Il contatto con la propria infanzia offre sempre degli spunti di scrittura. Quando riesco a leggere negli occhi di una persona è perché mi sta permettendo di vedere la sua fragilità e, di solito, questo concetto viene spesso associato ai bambini, a un modo ingenuo di affrontare le cose. Ovviamente, si tratta di una semplificazione di immagini. Questo, però, mi porta a pensare che negli occhi delle persone che incontro c’è veramente tutta la loro infanzia, che rende impossibile non leggere la loro storia.

In “Se ci guardassero da fuori” ci scontriamo invece con la possibilità che la nostra immagine interiore possa non coincidere con l’immagine che gli altri hanno di noi. E questo, spesso, genera paura. Tu che rapporto hai con l’immagine che gli altri hanno di te?

Se penso al mio carattere è un rapporto intricato. Però, dal momento che il mio lavoro mi espone molto sotto questo punto di vista, è una cosa con cui ho imparato a convivere.

Si tratta di un tema che mi piace approfondire e mi affascina analizzare. L’immagine che conosciamo di noi stessi è un’immagine riflessa. Non avremo mai un’esperienza diretta di quello che siamo, di come ci muoviamo, di come ci comportiamo e di quello che facciamo trapelare senza saperlo.

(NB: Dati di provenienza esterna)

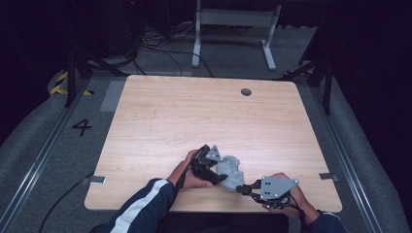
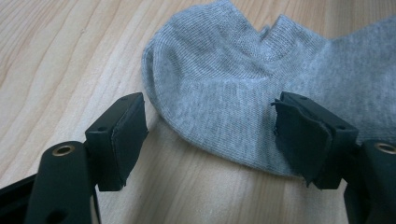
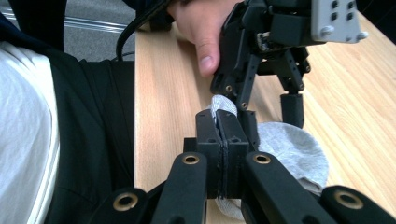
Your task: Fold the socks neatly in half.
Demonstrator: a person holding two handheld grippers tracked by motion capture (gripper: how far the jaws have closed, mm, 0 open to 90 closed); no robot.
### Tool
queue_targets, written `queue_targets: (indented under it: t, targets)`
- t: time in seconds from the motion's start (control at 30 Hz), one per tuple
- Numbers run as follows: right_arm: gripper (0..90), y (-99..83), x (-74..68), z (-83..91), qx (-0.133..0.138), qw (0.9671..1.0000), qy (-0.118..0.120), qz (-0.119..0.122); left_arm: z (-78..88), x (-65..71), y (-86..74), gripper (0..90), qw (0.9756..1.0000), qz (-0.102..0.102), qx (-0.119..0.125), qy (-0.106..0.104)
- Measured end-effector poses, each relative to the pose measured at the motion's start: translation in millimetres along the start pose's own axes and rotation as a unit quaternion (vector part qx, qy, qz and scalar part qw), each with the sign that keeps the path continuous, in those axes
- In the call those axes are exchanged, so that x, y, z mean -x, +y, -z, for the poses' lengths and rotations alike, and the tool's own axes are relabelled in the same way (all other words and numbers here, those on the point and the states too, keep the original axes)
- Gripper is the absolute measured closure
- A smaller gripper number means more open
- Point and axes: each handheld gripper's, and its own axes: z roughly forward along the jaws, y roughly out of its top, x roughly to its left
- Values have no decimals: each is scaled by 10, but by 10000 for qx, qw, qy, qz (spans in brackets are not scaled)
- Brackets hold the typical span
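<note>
A grey ankle sock [image 1: 230, 171] lies crumpled on the wooden table [image 1: 204, 116] near its front edge. My left gripper [image 1: 219, 178] reaches in from the sock's left side. In the left gripper view it [image 2: 210, 140] stands open, jaws wide apart, with the sock's [image 2: 233, 88] rounded edge just beyond and between them, not pinched. My right gripper [image 1: 241, 189] comes from the right and is shut on the sock's near edge. In the right gripper view its jaws [image 3: 222, 135] press together with grey fabric [image 3: 289, 149] squeezed between them.
The table's front edge [image 3: 136, 116] runs close beside both grippers, with the person's dark clothing just beyond it. A round cable hole [image 1: 246, 91] sits at the table's far right. Behind the table stand a white frame [image 1: 233, 29] and floor cables.
</note>
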Motion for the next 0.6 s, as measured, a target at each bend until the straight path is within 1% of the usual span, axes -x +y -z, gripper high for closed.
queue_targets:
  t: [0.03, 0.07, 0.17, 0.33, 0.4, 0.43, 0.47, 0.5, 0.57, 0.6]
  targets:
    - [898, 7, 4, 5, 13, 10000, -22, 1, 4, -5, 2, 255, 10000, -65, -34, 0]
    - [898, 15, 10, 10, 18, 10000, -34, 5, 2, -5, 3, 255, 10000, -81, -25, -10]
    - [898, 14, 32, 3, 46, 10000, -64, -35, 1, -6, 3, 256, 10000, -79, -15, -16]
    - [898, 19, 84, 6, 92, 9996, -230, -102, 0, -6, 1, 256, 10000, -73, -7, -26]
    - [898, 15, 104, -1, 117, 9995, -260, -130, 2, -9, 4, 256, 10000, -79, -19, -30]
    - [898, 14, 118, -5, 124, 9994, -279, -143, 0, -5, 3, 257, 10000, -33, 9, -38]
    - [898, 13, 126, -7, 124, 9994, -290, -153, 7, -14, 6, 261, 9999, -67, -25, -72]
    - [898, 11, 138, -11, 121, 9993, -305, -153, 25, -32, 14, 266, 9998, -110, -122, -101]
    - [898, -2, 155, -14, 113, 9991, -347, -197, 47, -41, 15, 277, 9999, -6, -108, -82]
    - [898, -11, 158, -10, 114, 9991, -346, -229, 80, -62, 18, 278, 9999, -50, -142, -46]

E proprio questa traccia non può che richiamare alla memoria “Come mi vedono gli altri” di Luigi Tenco. 

Tenco è uno degli artisti che ho più ascoltato nella mia vita, oltre ad essere una grande fonte d’ispirazione. Nei suoi testi ha sempre approfondito dei temi molto forti. La sua grandiosità, però, per me è sempre consistita nel riuscire a raccontare queste grandissime profondità in armonie che fossero quasi degli standard. Insomma, per me Tenco rappresenta proprio un faro.

Ad eccezione di “Ti avessi conosciuto prima”, brano firmato da Giuliano Sangiorgi, le restanti dodici tracce di “Tu cosa vedi quando chiudi gli occhi” sono frutto della tua penna. Com’è stato questo viaggio in solitaria?

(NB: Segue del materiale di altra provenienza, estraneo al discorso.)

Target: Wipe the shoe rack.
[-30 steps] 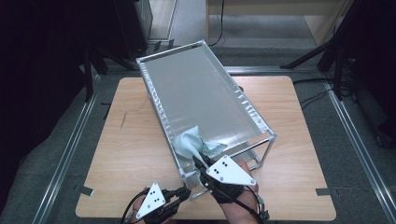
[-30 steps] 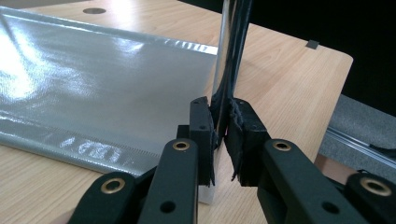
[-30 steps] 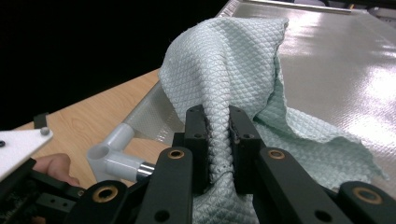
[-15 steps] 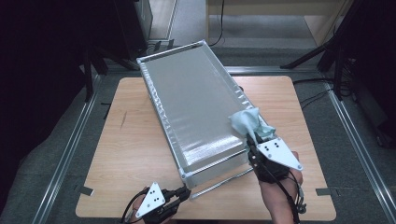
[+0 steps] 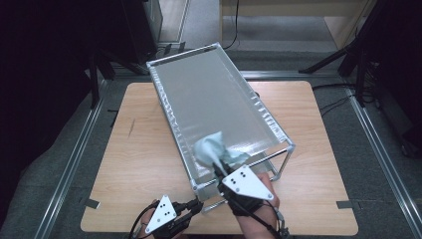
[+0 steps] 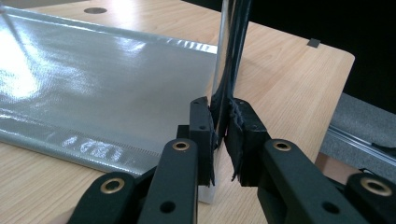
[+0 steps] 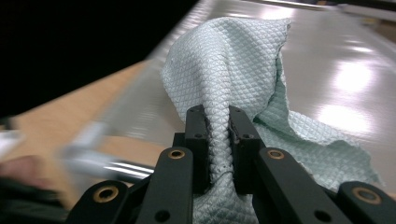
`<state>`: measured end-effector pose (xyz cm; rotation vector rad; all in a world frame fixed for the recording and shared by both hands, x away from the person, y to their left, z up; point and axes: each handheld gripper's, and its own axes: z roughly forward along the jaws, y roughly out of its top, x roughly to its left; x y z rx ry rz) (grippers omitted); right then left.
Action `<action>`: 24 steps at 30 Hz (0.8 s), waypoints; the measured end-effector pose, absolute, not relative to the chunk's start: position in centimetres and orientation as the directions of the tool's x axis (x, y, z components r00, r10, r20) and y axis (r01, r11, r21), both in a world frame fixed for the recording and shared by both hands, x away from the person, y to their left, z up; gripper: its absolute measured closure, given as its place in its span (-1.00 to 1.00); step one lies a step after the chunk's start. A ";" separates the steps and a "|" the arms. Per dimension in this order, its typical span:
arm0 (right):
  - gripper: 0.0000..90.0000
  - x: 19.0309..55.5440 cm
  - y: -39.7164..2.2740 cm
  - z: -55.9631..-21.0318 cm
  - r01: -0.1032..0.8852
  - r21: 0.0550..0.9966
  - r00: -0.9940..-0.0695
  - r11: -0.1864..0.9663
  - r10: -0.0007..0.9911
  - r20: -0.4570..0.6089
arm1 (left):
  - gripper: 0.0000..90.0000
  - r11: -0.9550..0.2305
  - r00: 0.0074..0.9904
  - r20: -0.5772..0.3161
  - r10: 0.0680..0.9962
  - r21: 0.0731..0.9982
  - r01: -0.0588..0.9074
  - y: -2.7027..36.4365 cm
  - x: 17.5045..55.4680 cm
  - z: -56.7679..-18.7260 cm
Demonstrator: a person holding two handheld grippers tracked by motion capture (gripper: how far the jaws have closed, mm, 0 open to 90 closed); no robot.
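Back from the frame's right, the right tool [image 5: 217,167] clamps the pale green waffle-weave cloth [image 5: 215,149] low-centre on the silver metal-framed tray [image 5: 209,94]; left tool [image 6: 219,133], clamped on its corner post [image 6: 223,56], could slip, letting it skid.

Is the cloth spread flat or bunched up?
Bunched: the pale green cloth rises in a gathered peak, pinched by the right gripper.

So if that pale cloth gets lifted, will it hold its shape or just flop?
Probably flop: the cloth bunches and droops where the right gripper pinches it. It looks light, since a small pinch carries it. Its quilted weave probably grips rather than slips.
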<state>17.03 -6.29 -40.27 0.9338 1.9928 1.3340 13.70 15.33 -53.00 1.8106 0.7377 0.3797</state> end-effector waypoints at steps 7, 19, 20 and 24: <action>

Io ho sempre scritto i miei dischi, però al mio fianco ho sempre avuto una squadra di autori, qualcuno che mi aiutasse con la geometria della musica. Quest’autonomia di scrittura è stata inizialmente straniante, perché quando sei da solo tutto può essere possibile. E, proprio questa libertà, all’inizio mi ha un po’ spaventato.

Poi, però, ho trovato una forte consapevolezza nell’imprimere la mia visione creativa all’interno di un progetto, cosa che – secondo me – mi aiuterà tantissimo a collaborare con altri artisti in futuro. Non voglio fare l’eremita. Semplicemente, mi serviva indagare la solitudine.

A questo proposito, le canzoni le hai scritte da solo, ma al loro interno c’è sempre un “noi”.

Sì, c’è sempre un noi. Io non riesco a scrivere canzoni che parlino solo di me, anche perché di me non ho esperienza: non mi vedo e non so come sono da fuori. Ho molta più esperienza degli altri.

Per me chiunque scrive di se stesso si prende un po’ in giro, perché non puoi fare un’autoanalisi. Puoi arrivare a delle lucidità, ma questo non basta. E poi, a me piace proprio raccontare quello che vedo degli altri.

Questo disco è stato scritto in giro per l’Europa, tra Londra, Parigi, Amsterdam e Milano. Ci sono dei luoghi, in cui magari sono anche nate delle canzoni, che sono poi diventati dei posti del cuore?

Sì! Il primo che mi viene in mente è un bistrot a Saint Germain, dove ho scritto diverse canzoni. Poi, c’è anche un altro ristorante a cui sono particolarmente legato, che si trova sempre a Parigi, vicino all’Opera. Qui ho vissuto uno dei momenti più intensi. Eravamo nel mezzo di un ristorante ed io ho iniziato a registrare una canzone. È come se l’avessi sputata fuori.

A maggio ti esibirai in teatro in occasione di due speciali anteprime (il 12 maggio al Teatro Dal Verme di Milano e il 26 maggio all’Auditorium Parco della Musica di Roma).  Puoi già dirci qualcosa sul tipo di spettacolo che proporrai al tuo pubblico?

Al momento sono in una fase di sperimentazione. Per me è interessante e necessario riportare dal vivo la stessa emotività che un ascoltatore ha quando ascolta il disco in cuffia. Quindi, stiamo valutando una serie di situazioni sonore che possano riproporre lo stesso impatto emotivo.

In chiusura, cosa vede Michele in questo preciso istante se chiude gli occhi?

Vedo tanta speranza che questo disco scavi un po’ nelle persone. Per me le metafore sono un modo per crescere. Sarebbe bello se queste mie metafore potessero far crescere qualcuno.